Our Curriculum intent
More than just grades: At Wickersley School and Sports College, we want to send all students out into the world able and qualified to play their full part in it, through an ambitious, creative and innovative curriculum which empowers students with the skills, knowledge and attributes to allow them to succeed in the next phase of their education and on into their working life.
We aim to engender a love of learning, self-belief and aspiration by:
- Removing barriers and development of basic skills
- Developing skills for learning
- Developing personal attributes
- Enriching their experiences and broadening their horizons
What barriers do we want to remove?
Literacy, numeracy, oracy, vocabulary, SEMH
Whole school and subject implementation.
What skills for learning do we want to develop?
- Critical thinking
This is reflected in subject curriculum intent and long term plans.
What personal attributes do we want to develop?
Risk, resilience, relationships, responsibility – driven through R2L.
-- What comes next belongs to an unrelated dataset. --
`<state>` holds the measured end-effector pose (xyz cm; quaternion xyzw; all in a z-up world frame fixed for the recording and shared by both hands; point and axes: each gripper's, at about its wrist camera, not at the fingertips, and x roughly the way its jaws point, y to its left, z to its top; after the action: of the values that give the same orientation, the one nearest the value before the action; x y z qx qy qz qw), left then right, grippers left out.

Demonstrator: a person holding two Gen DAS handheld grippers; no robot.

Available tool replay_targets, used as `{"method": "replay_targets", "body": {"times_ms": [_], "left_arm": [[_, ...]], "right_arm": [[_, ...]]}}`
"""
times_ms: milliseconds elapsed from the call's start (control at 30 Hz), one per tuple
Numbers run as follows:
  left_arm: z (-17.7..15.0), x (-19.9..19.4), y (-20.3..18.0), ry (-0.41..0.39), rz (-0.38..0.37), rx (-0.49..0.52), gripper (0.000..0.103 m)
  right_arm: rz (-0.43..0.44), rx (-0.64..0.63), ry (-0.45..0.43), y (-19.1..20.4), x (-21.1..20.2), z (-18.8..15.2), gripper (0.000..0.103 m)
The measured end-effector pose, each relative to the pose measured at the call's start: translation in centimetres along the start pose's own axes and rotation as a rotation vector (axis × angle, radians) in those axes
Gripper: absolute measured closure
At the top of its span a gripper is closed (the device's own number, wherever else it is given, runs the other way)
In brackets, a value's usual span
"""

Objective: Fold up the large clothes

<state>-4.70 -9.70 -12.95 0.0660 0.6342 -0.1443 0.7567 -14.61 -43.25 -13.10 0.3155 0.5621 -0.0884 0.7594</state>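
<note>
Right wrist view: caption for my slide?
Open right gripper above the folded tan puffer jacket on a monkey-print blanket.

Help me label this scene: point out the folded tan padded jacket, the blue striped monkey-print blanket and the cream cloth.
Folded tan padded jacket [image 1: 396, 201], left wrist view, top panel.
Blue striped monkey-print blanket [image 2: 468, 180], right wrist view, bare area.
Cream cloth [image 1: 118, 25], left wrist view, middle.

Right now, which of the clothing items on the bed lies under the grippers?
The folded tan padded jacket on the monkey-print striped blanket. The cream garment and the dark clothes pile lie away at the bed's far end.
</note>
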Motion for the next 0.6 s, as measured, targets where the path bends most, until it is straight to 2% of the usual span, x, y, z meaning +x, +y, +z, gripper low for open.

Whole school, year group and subject specific implementation.
How do we enrich their personal experiences and broaden horizons?
A variety of experiences, trips, residentials, extra-curricular activities, D of E, experiential learning in the classroom, opportunities to contribute to the school community (council, leadership team, RP reps (in development) and wider community (charities, litter picks) and careers education, employability skills and WRL activities.
For us, our job as a school is not just to prepare students to pass a bunch of exams at the end of Year 11, and again in Year 13, although let’s face it, that’s as important as it’s ever been. Just as important is enabling our young people to develop the knowledge, skills, attributes and personal qualities they will need to succeed in their working lives well beyond leaving school. Our mission statement is “We want to send every young person out into the world able and qualified to play their full part in it”. These aren’t just words to us – they inform what we do and are sewn into the fabric of our school.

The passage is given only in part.